After this, Frank and Wally Squad judge Jack Point separately wake up with headaches, loss of memory, and recurring flashbacks of a tea-drinking male judge. Both have surveillance devices implanted on them, Point in a tooth and Frank on his head, disguised as toothache and a bump and therefore overlooked by them. Point is in his office at the Sector 13 slum Angeltown, believing he is just hung over and receiving orders to meet an informant. Frank wakes up to find he is on the moon city of Luna-1 and is the new board member at Overdrive Inc, and has no idea what is going on or what he is meant to be doing. All he can figure out is that the psychotic CEO Enormo Overdrive, who spliced his DNA with that of a great white shark, is bringing illegal workers en masse to the moon.

Point's informant turns out to be a fatty who recognises him – it is later revealed to be Folger with “deep tissue body alteration” – and rants about how she is meant to be met by a “badgepriest”. When she attacks him, he calls in his pet Raptaur, Larf, to save him, but the Raptaur’s neurotoxins return Folger to sanity: she has been brainwashed by Bachmann. As she dies she hands Point a jester doll. Realising she was a judge, Point panics and disposes of her body. Her sub-dermal transponder sends out an alert and her body is discovered, with Buell investigating the matter.

Sector Chief Daveez soon contacts Point, demanding he return the doll and threatening to murder a captive Galen DeMarco; to emphasise his point, he kills Galen’s partner Travis. While Point is able to rescue Demarco and murder Daveez, he soon finds himself targeted by Black Ops camoteams. He escapes to find his Personnel Record has been altered and lists him as rogue (he is ecstatic to learn he does not have to be a judge anymore), and he turns to Miss Anne Thrope for aid. Her unseen boss, whose voice Point recognises, refuses to grant any, but Anne points him to someone who will buy the doll. Unknown to Point, she has swapped it for a replica – the "cold deck" of the Judge Dredd story.

An increasingly weary Dredd, who sees no end in sight to the mess the city is in, is contacted by Buell, who has discovered that Folger accessed an unknown "Gold Clearance" file, secret information that removes itself from judicial systems after being accessed (as a security measure). Buell wants Dredd to find it before he has to inform Bachmann, as he knows she’ll use this as an excuse for a power grab – he doesn’t know that Bachmann is already aware and is monitoring them with a psi-judge.

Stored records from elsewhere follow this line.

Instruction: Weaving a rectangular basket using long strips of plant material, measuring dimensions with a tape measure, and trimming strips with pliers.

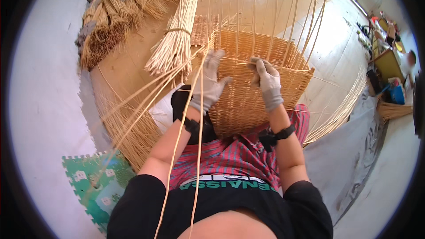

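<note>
A rectangular wicker basket (241, 102), partly woven, leans against my lap, with tall upright stakes (253, 13) rising from its rim. My left hand (209, 84), in a pale work glove, lies against its left corner with the thumb stretched out. Long loose wicker strands (200, 137) pass by that hand and trail down across my arm and toward the lower left. At the near rim, my gloved right hand (268, 79) has its fingers bent and pinched on a thin wicker strand (239, 62) running along the edge.
A tied bundle of pale wicker rods (177, 40) stands beyond my left hand. Heaped bundles (106, 31) lie against the left wall. More loose rods (341, 110) curve across the floor at right. A green foam mat (95, 186) lies lower left; a person (409, 62) is at far right.
</note>
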### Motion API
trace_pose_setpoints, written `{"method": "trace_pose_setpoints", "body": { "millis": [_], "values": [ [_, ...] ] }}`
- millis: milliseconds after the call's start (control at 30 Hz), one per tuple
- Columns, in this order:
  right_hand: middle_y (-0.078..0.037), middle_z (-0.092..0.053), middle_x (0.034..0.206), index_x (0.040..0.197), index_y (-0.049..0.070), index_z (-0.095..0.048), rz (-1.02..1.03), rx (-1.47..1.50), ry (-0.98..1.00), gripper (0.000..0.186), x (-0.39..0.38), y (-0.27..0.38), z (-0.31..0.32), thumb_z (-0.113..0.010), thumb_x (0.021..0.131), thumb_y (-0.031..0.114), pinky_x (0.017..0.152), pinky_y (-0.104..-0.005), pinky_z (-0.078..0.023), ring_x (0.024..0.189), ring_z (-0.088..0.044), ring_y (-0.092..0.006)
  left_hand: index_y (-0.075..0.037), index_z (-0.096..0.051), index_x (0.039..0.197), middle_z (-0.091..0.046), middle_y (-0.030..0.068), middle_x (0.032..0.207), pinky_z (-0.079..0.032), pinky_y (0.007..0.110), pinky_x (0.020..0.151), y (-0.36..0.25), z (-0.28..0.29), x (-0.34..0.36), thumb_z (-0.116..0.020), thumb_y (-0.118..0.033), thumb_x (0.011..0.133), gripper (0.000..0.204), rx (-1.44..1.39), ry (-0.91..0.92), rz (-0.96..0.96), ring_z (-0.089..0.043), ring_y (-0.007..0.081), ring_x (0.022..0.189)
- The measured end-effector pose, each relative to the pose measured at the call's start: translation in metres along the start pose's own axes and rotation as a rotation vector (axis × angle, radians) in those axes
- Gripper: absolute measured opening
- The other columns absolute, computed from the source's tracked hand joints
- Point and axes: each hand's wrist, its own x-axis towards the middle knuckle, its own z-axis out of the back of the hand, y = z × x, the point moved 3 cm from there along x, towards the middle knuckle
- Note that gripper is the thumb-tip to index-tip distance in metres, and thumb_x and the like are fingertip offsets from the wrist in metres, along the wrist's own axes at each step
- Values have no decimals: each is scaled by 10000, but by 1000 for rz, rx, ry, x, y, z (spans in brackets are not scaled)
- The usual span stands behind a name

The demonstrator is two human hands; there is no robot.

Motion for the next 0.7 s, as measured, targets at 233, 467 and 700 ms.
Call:
{"method": "trace_pose_setpoints", "body": {
  "millis": [233, 467, 700],
  "values": [
    [-106, -720, 1082, 1412, 137, -546, 1121, -1144, -357, 441, 63, 93, -86, -627, 978, 110, 673, -240, -530, 804, -678, -134, -232, -354, 1582, -472, 163, 1353, -454, 434, 1043, -3, -17, 9, -904, -289, 679, 1059, 268, 142, 138, -498, 366, 1252],
    [-122, -729, 1021, 1389, 29, -521, 222, -92, -302, 375, 7, 6, 31, -578, 1019, 59, 546, -229, -485, 659, -646, -108, -215, -480, 1509, -511, 140, 1353, -531, 413, 959, 5, -28, 11, -798, -99, 814, 772, -362, 138, 474, -548, 357, 1207],
    [-120, -748, 1087, 1182, 19, -703, 649, -330, -140, 228, -68, 33, -6, -581, 989, 30, 669, -279, -552, 792, -717, -176, -137, -422, 1545, -619, 97, 1342, -566, 325, 933, -24, -35, 41, -659, -64, 941, 653, -374, 199, 288, -638, 266, 1155]
  ]
}}
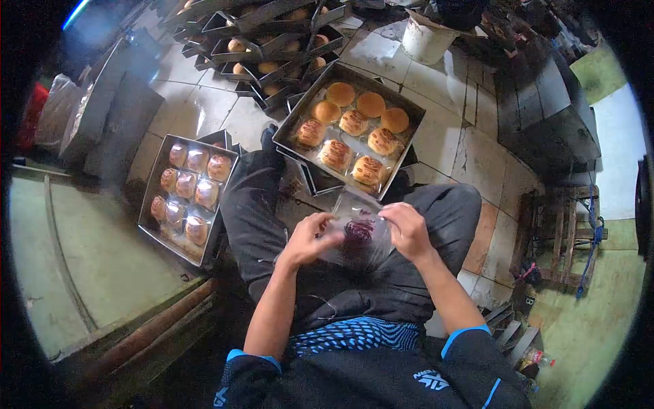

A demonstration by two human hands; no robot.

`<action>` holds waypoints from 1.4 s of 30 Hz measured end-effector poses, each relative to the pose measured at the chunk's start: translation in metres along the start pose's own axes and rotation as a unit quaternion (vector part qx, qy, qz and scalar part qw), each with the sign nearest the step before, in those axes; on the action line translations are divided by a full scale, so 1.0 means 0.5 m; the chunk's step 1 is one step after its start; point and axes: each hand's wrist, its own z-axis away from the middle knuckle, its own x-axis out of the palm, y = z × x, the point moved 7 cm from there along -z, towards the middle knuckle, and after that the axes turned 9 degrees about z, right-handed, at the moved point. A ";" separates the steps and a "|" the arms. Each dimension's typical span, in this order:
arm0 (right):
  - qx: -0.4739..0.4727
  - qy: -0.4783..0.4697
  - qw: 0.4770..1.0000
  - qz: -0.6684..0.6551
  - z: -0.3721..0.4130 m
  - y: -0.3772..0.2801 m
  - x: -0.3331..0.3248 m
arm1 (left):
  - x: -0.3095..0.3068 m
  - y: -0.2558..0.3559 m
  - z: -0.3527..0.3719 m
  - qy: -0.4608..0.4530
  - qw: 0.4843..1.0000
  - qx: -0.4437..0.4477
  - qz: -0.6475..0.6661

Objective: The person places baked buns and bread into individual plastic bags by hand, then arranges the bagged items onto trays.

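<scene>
Both my hands hold a clear plastic bag with a purple print over my lap. My left hand pinches its left edge and my right hand grips its right edge. Just beyond the bag lies a metal tray with several unwrapped golden buns. To my left a second tray carries several buns wrapped in plastic.
Stacked dark trays with more buns stand at the back on the tiled floor. A white bucket sits behind the open tray. Dark metal boxes and a wooden frame are on the right.
</scene>
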 end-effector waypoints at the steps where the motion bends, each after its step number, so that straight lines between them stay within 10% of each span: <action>1: -0.053 0.003 0.998 0.046 -0.008 -0.028 -0.007 | -0.003 -0.024 -0.014 0.008 0.998 -0.038 -0.039; 4: -0.089 -0.040 0.994 0.054 0.030 -0.107 -0.010 | -0.002 -0.098 -0.046 0.039 0.974 -0.191 -0.114; 8: -0.231 -0.140 0.963 -0.022 0.112 -0.183 -0.005 | 0.013 -0.095 -0.030 -0.030 0.957 -0.180 -0.226; 14: 0.240 0.070 0.954 -0.163 0.019 0.026 -0.122 | 0.021 0.017 0.002 0.021 0.946 -0.011 -0.323; 18: 0.289 0.150 0.889 -0.324 -0.005 0.054 -0.105 | -0.025 0.135 -0.024 0.033 0.984 0.170 0.048; 21: 0.306 0.184 0.850 -0.387 -0.021 0.037 -0.057 | -0.037 0.076 -0.049 0.142 0.933 0.036 0.328; 27: 0.284 0.211 0.894 -0.275 -0.105 -0.032 -0.032 | -0.131 0.071 -0.038 0.320 0.898 0.012 0.302; 30: 0.381 0.157 0.762 -0.500 -0.139 0.093 0.004 | -0.220 0.026 -0.018 0.413 0.847 0.070 0.328; 32: 0.337 -0.132 0.648 -0.671 -0.150 0.193 0.091 | -0.276 -0.019 -0.013 0.449 0.809 0.065 0.375; 33: 0.325 -0.300 0.613 -0.654 -0.138 0.232 0.131 | -0.293 -0.037 -0.014 0.471 0.786 0.061 0.395; 34: 0.266 -0.492 0.761 -0.328 -0.097 0.308 0.177 | -0.302 -0.048 -0.019 0.459 0.791 0.059 0.401; 36: 0.170 -0.501 0.840 0.121 -0.123 0.464 0.211 | -0.308 -0.038 -0.029 0.448 0.803 0.064 0.387; 39: 0.307 -0.204 0.919 0.140 -0.239 0.626 0.229 | -0.297 -0.047 -0.047 0.419 0.813 0.028 0.403; 42: 0.488 -0.099 0.860 0.111 -0.253 0.843 0.333 | -0.301 -0.035 -0.056 0.430 0.819 0.048 0.377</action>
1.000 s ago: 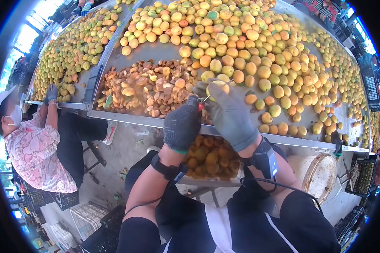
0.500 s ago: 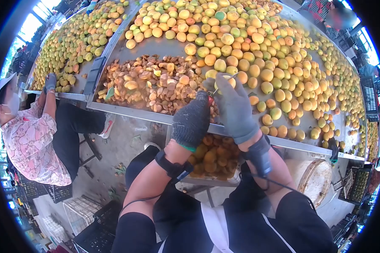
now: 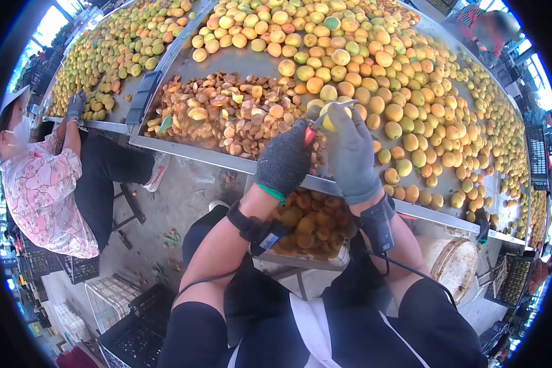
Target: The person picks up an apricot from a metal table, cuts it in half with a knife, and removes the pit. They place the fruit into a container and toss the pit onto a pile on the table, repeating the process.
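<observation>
My left hand [image 3: 284,154], in a dark knitted glove, is closed round the red handle of a small knife [image 3: 310,135]. The thin metal blade reaches right, against a yellow apricot [image 3: 327,121]. Closed on that apricot is my right hand [image 3: 353,154], in a grey glove; its fingers partly hide the fruit. Both hands are just above the table's near edge. Behind the left one lies a heap of split apricot pieces and pits [image 3: 227,113]. A box of apricot halves [image 3: 310,224] sits below my wrists.
Whole apricots [image 3: 411,110] cover much of the metal table [image 3: 239,60], whose raised rim [image 3: 196,152] runs before me. At left, a person in a pink patterned shirt [image 3: 46,196] works at the adjoining table. A white bucket [image 3: 454,264] stands low right; black crates [image 3: 138,325] are low left.
The knife and the apricot have turned in my hands, and the blade now shows above the fruit, pointing right. Both hands stay close together. The whole view has shifted slightly.
</observation>
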`<action>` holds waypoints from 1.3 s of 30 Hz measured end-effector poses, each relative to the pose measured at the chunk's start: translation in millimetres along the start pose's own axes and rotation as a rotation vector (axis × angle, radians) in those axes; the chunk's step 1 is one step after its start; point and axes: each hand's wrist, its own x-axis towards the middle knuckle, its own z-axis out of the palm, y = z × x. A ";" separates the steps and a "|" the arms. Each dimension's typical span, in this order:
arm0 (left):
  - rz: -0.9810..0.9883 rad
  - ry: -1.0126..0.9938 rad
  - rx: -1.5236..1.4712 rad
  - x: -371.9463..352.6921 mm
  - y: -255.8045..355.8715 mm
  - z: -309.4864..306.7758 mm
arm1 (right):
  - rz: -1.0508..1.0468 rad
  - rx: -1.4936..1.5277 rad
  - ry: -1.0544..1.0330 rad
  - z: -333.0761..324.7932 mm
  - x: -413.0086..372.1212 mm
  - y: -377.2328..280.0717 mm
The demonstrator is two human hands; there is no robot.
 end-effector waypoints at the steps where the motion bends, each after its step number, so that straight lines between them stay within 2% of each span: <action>1: -0.002 0.000 0.000 -1.0 0.6 -1.7 | 0.002 0.000 0.000 -1.8 0.7 1.4; 3: 0.011 0.011 0.198 -1.7 3.9 -6.1 | 0.148 0.253 -0.014 -6.1 4.4 2.7; 7: 0.044 -0.020 0.292 2.1 14.4 -19.3 | 0.132 0.177 -0.026 -6.5 3.7 -3.6; 9: 0.063 -0.052 0.301 -4.1 18.9 -20.2 | -0.064 -0.379 0.076 -14.3 2.4 0.8; 10: 0.062 -0.053 0.299 -5.8 16.8 -17.7 | -0.063 -0.380 0.076 -15.7 2.3 2.7; 12: 0.159 0.044 0.216 -8.8 9.3 -11.7 | 0.334 0.289 0.033 -15.3 3.1 5.5; 13: 0.153 0.048 0.216 -9.9 6.9 -10.0 | 0.338 0.287 0.029 -14.3 0.1 5.7; 15: 0.162 0.060 0.195 -9.3 4.3 -9.0 | 0.143 0.241 -0.149 -11.4 -6.6 6.3; 16: 0.156 0.066 0.194 -9.3 4.1 -9.0 | 0.147 0.237 -0.154 -9.3 -5.3 7.2; 19: 0.132 0.024 0.154 -7.8 8.5 -11.2 | -0.076 -0.197 0.108 -3.4 2.2 8.6; 20: 0.098 0.010 0.169 -7.7 11.2 -12.5 | -0.075 -0.198 0.109 -2.2 1.8 5.5; 22: 0.063 -0.004 0.181 -7.4 14.0 -14.3 | 0.174 0.277 -0.106 2.1 0.4 -6.0; 26: 0.061 -0.020 0.176 -4.3 11.1 -9.5 | 0.239 0.285 -0.052 -4.3 4.1 -0.6; 28: 0.046 -0.030 0.205 -3.5 10.5 -7.4 | 0.057 0.050 0.000 -12.5 5.7 11.2; 29: 0.035 -0.055 0.180 -2.6 10.2 -7.9 | 0.056 0.047 0.000 -16.9 6.0 13.5; 31: 0.025 -0.077 0.152 -1.7 9.1 -9.3 | -0.072 -0.110 -0.081 -16.3 5.3 12.1; 33: 0.005 -0.136 0.094 -2.4 7.2 -10.6 | -0.041 -0.115 -0.042 -9.4 3.6 5.1; 35: 0.026 -0.114 0.065 -6.4 5.3 -6.4 | -0.011 -0.118 -0.001 -5.1 3.3 2.9; 37: 0.041 -0.093 0.037 -9.4 6.0 -5.1 | 0.246 0.364 -0.013 -4.8 2.7 5.4; 39: -0.005 -0.105 0.153 -9.2 9.2 -8.4 | 0.232 0.360 -0.004 -3.4 3.7 6.4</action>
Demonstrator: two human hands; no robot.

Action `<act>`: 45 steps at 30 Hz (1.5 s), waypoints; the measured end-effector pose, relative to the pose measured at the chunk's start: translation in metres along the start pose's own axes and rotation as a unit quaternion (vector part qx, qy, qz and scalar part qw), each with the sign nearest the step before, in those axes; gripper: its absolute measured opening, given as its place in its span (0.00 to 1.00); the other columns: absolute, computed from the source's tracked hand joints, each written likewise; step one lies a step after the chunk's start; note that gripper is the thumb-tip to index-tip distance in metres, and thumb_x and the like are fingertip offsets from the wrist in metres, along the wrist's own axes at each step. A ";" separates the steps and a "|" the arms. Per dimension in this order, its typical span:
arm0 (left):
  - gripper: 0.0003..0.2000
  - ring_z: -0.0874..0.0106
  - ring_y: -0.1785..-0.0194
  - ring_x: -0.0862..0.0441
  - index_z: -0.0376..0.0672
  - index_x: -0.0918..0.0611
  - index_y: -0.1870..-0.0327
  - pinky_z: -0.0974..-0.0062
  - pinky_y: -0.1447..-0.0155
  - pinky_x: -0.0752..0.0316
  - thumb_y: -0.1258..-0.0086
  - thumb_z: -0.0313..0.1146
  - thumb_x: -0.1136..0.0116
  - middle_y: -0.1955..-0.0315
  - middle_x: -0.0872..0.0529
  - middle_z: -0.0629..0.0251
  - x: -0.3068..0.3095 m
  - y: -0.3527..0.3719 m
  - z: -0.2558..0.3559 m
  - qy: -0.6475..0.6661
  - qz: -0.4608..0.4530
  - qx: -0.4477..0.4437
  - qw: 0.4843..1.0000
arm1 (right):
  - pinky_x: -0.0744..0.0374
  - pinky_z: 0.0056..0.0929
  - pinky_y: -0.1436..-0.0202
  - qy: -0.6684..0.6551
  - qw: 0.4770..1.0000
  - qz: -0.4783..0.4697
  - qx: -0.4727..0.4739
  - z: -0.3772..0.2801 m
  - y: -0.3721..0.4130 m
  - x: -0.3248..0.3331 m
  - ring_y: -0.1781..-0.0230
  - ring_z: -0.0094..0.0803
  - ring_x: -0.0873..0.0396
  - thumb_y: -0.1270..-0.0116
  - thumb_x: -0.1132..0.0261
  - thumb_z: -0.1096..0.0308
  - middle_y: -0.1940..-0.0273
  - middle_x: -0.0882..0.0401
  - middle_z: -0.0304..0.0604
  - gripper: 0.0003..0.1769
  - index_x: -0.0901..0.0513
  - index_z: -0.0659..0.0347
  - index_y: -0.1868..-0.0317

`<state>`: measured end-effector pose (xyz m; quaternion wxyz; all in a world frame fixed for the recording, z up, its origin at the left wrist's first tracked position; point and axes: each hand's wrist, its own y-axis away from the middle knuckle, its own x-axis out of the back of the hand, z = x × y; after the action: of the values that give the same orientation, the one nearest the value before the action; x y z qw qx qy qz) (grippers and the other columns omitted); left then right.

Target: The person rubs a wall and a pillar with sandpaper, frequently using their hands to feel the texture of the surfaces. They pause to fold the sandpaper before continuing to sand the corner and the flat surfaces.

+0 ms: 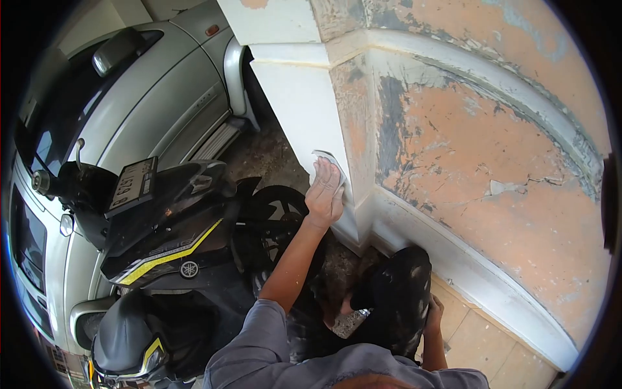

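Note:
My left hand presses a thin, dusty sheet of sandpaper flat against the white face of a pillar, close to its corner. Pale dust coats the fingers, and the sheet's upper edge curls away from the surface. Low on the right, my right hand rests against the side of my bent knee in dark trousers. Most of its fingers are hidden behind the leg.
A black motorcycle with a yellow stripe stands close on my left. Behind it is a silver car. To the right, a wall shows peeling orange paint and grey patches above a white ledge. Tiles lie below.

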<state>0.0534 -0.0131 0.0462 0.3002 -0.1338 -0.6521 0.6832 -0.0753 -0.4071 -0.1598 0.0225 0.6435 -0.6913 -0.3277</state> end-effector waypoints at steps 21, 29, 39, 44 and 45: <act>0.22 0.37 0.30 0.36 0.19 0.27 0.39 0.45 0.26 0.44 0.35 0.20 0.52 0.37 0.31 0.28 0.020 -0.138 -0.021 -0.072 0.036 -0.017 0.997 | 0.21 0.26 0.50 0.039 0.999 -0.019 0.003 0.001 0.000 -0.002 0.58 0.29 0.18 0.22 0.51 0.67 0.56 0.15 0.45 0.18 0.19 0.72 0.48; 0.22 0.36 0.29 0.38 0.18 0.26 0.41 0.40 0.26 0.49 0.35 0.22 0.50 0.37 0.31 0.27 0.001 0.075 -0.020 -0.025 -0.068 0.029 0.997 | 0.21 0.26 0.50 0.021 0.999 -0.030 0.015 -0.001 -0.001 0.002 0.59 0.28 0.18 0.22 0.50 0.67 0.56 0.15 0.45 0.18 0.19 0.72 0.48; 0.23 0.39 0.28 0.38 0.16 0.33 0.36 0.50 0.23 0.49 0.30 0.22 0.58 0.34 0.35 0.27 0.020 -0.091 -0.044 -0.064 0.060 0.067 0.994 | 0.20 0.24 0.50 0.051 0.999 -0.003 0.005 0.001 -0.003 0.001 0.59 0.27 0.18 0.23 0.47 0.67 0.57 0.15 0.44 0.16 0.19 0.71 0.49; 0.25 0.45 0.24 0.44 0.14 0.39 0.33 0.55 0.23 0.49 0.27 0.25 0.62 0.31 0.39 0.28 0.017 0.070 -0.044 -0.079 -0.128 0.092 0.984 | 0.21 0.24 0.50 0.007 1.000 -0.014 -0.013 0.003 -0.007 -0.008 0.58 0.27 0.18 0.24 0.47 0.67 0.56 0.15 0.44 0.16 0.19 0.71 0.49; 0.25 0.47 0.24 0.44 0.15 0.41 0.32 0.58 0.23 0.49 0.26 0.27 0.63 0.30 0.40 0.30 0.011 0.051 -0.035 -0.059 -0.083 0.138 0.985 | 0.21 0.24 0.50 0.033 0.999 -0.020 -0.012 0.004 -0.010 -0.006 0.59 0.27 0.18 0.24 0.47 0.67 0.57 0.15 0.44 0.16 0.19 0.71 0.49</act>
<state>0.0528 0.0238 -0.0054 0.3324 0.0036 -0.5767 0.7463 -0.0676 -0.3997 -0.1651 0.0467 0.6671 -0.6733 -0.3155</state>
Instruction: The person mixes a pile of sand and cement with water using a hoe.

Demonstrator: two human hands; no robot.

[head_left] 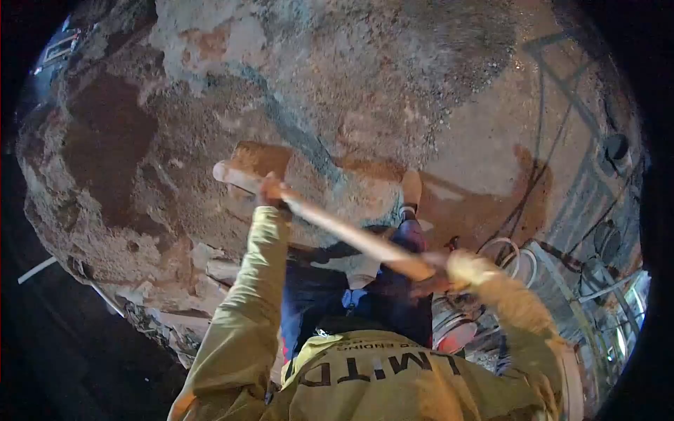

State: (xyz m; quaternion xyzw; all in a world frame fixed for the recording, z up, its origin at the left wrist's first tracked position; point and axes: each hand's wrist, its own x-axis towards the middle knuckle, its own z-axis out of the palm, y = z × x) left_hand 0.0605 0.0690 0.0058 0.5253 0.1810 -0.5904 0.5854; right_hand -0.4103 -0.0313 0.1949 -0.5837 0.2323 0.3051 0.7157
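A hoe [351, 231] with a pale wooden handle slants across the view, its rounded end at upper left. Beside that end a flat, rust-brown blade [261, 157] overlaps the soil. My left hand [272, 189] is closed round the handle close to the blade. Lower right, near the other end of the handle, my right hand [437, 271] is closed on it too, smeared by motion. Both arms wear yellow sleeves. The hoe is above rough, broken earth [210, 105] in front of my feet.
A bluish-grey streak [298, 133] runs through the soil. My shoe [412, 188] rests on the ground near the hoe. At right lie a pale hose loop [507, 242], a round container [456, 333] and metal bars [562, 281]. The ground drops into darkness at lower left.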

Dredd drafts PSU’s Roffman, who realises Folger’s killer used the robot body disposal trucks to transport her corpse; as Point spoke while on a truck, Roffman can use the audio memory of every robot in the sector to find where he is now. Meanwhile, on the moon, Dirty Frank contacts Mega-City One and learns that they think he is still in the Low Life. Another board member turns out to be a fellow Wally Squad judge but Overdrive is already aware and kills him, in order to see if Frank is willing to "accept murder as a business practice." He boasts to Frank that his “business partner” is a high-ranking judge and informs him of Wally Squad infiltrators, but he too doesn't know of Frank's identity. Frank’s over-the-top praise of “The Project” convinces Overdrive that Frank is willing to accept murder as a business practice. He then reveals his project: a second, secret lunar megacity, hidden in a crater and designed for profit.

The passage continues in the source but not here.